Sans attendre, nous avons pris en avril une initiative pour le lait, qui devrait se traduire pour les producteurs, dès ce mois-ci et pour les trois mois qui viennent, par une revalorisation du prix du lait. La négociation avec la grande distribution et les transformateurs, qui fut dure, a débouché sur un accord qui devrait entrer en application ce mois-ci.
Vous avez parlé de la PAC. Il faut bien sûr rééquilibrer une partie des aides. Le problème de l'élevage, c'est que la rentabilité du capital investi et la productivité du travail sont plus faibles que dans d'autres productions. Si l'on ne compense pas cette faiblesse, on risque de voir l'élevage disparaître. C'est ce qui se passe aujourd'hui. Nous livrerons donc une bataille à l'échelle européenne pour l'augmentation du taux de couplage, la redistribution des aides et la majoration de la prime sur les 50 premiers hectares.

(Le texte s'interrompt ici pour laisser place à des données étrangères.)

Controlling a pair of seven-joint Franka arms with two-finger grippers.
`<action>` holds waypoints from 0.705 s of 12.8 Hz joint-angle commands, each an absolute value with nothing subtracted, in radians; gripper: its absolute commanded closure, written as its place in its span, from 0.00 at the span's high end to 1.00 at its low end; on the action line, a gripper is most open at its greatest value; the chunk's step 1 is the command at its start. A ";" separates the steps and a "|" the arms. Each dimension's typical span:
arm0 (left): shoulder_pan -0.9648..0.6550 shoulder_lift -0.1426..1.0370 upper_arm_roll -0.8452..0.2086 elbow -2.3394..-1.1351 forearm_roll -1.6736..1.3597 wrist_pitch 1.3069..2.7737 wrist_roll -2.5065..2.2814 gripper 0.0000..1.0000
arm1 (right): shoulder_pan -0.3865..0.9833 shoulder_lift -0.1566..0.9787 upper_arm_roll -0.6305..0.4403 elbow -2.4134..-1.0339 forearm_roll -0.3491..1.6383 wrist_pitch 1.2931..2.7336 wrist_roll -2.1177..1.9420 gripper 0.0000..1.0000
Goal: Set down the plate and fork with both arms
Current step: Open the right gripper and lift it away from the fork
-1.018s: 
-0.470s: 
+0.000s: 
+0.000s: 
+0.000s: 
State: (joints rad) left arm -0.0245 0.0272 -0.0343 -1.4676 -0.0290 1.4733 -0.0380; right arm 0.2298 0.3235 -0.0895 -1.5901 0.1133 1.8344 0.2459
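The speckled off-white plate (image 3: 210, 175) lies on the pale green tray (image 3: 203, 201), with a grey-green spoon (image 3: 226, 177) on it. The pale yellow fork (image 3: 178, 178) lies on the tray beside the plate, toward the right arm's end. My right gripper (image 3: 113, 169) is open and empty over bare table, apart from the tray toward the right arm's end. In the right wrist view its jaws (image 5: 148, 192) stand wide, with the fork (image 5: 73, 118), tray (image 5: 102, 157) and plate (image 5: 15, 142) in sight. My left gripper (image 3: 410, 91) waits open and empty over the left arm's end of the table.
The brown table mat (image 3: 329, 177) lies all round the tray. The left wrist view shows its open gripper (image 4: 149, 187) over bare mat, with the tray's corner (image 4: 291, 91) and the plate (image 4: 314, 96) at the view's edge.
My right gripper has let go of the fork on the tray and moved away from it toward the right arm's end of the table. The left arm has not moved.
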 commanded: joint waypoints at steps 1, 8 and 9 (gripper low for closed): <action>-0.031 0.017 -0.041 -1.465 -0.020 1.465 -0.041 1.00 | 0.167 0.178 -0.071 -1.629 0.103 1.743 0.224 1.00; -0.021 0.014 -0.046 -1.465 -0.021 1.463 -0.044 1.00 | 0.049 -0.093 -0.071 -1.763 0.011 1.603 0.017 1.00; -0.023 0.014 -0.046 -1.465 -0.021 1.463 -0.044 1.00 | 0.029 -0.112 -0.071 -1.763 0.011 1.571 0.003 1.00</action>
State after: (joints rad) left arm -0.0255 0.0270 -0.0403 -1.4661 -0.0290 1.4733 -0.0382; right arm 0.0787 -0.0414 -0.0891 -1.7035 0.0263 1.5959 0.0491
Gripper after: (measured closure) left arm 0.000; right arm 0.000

Votre dernier point porte sur les normes, un sujet qui tient à coeur au président. Notez tout de même que la directive nitrates et le contentieux européen ne datent pas d'aujourd'hui, et que je suis amené à traiter d'une affaire engagée il y a quelques années. Delphine Batho et moi-même avons fait des propositions pour améliorer les propositions déjà formulées par la France, dans le cadre du contentieux, pour se conformer à la directive.

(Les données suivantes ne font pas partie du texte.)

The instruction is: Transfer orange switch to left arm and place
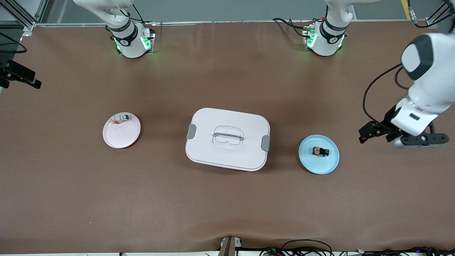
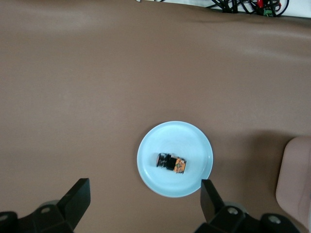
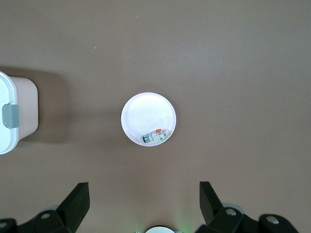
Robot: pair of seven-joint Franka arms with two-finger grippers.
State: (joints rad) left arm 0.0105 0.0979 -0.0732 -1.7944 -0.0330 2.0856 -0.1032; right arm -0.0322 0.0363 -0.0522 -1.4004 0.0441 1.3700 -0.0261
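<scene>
The orange switch point(image 1: 320, 152) point(image 2: 172, 163) lies on its side on a round blue plate point(image 1: 328, 164) point(image 2: 160, 141), toward the left arm's end of the table. The white box point(image 1: 227, 138) point(image 2: 296, 184) point(image 3: 14, 114) with grey latches sits in the table's middle. My left gripper point(image 1: 368, 132) point(image 2: 145, 194) hangs open and empty over the bare table, beside the blue plate at the left arm's end. My right gripper point(image 3: 143, 194) is out of the front view. It stands open and empty, high over the table by its own base.
A pink plate point(image 1: 119, 138) point(image 3: 146, 111) toward the right arm's end holds a small white piece with an orange bit point(image 3: 156, 135) and a green-tipped piece point(image 1: 125, 117). Cables point(image 1: 305, 249) run along the table's front edge. A black fixture point(image 1: 19, 74) juts in at the right arm's end.
</scene>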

Mais c'est tout un processus qu'il faut mettre en oeuvre : nous ne pourrons pas traiter de la question environnementale en alignant les normes les unes derrière les autres sur tous les sujets, quels qu'ils soient. Nous devons aborder le sujet de manière globale - je dis toujours " systémique " - pour assurer les combinaisons et les cohérences au niveau de la production agricole. C'est tout le débat sur la loi écologie.

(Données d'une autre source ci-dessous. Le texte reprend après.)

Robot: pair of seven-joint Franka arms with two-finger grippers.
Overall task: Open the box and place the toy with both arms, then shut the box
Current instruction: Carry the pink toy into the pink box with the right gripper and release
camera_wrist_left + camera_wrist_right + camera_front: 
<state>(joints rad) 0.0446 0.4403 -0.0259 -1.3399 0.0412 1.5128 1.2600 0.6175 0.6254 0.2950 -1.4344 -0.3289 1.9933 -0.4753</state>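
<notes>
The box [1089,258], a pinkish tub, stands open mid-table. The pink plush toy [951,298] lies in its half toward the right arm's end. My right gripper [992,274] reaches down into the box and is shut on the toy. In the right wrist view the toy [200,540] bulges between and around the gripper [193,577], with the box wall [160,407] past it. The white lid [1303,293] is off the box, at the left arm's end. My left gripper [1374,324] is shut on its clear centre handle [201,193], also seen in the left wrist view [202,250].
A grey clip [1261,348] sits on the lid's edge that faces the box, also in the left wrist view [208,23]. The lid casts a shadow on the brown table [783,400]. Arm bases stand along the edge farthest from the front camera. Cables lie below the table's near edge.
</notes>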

Il y a bien sûr des progrès à faire, surtout en matière de simplification. Je pense en particulier aux établissements classés, un débat que j'ai engagé et que j'espère voir aboutir rapidement.
M. le président. Je vous remercie tout particulièrement, monsieur le ministre.
La parole est à M. Philippe Gosselin.
M. Philippe Gosselin. Je vous remercie de cette réponse, monsieur le ministre. Nous verrons le contenu du texte visant à modifier la LME ; je suis très ouvert sur le sujet car je considère que la loi, pour une part, a été contournée. J'attends aussi le choc de simplification.
Pour conclure sur la Manche, je voudrais insister pour qu'un certain nombre de dossiers engagés en 2012 aboutissent. Je pense à un dégrèvement fiscal dont vous avez évidemment connaissance. Je pense aussi à la reconnaissance du caractère de calamité agricole de l'humidité automnale. Enfin, la solidarité s'est manifestée durant la période de neige hivernale, après le déclenchement exceptionnel de l'alerte rouge. Il conviendrait de classer le département en zone de catastrophe naturelle. Je serai très attentif aux réponses qui pourront être apportées. Elles sont attendues, au-delà des agriculteurs, par les acteurs économiques de la Manche.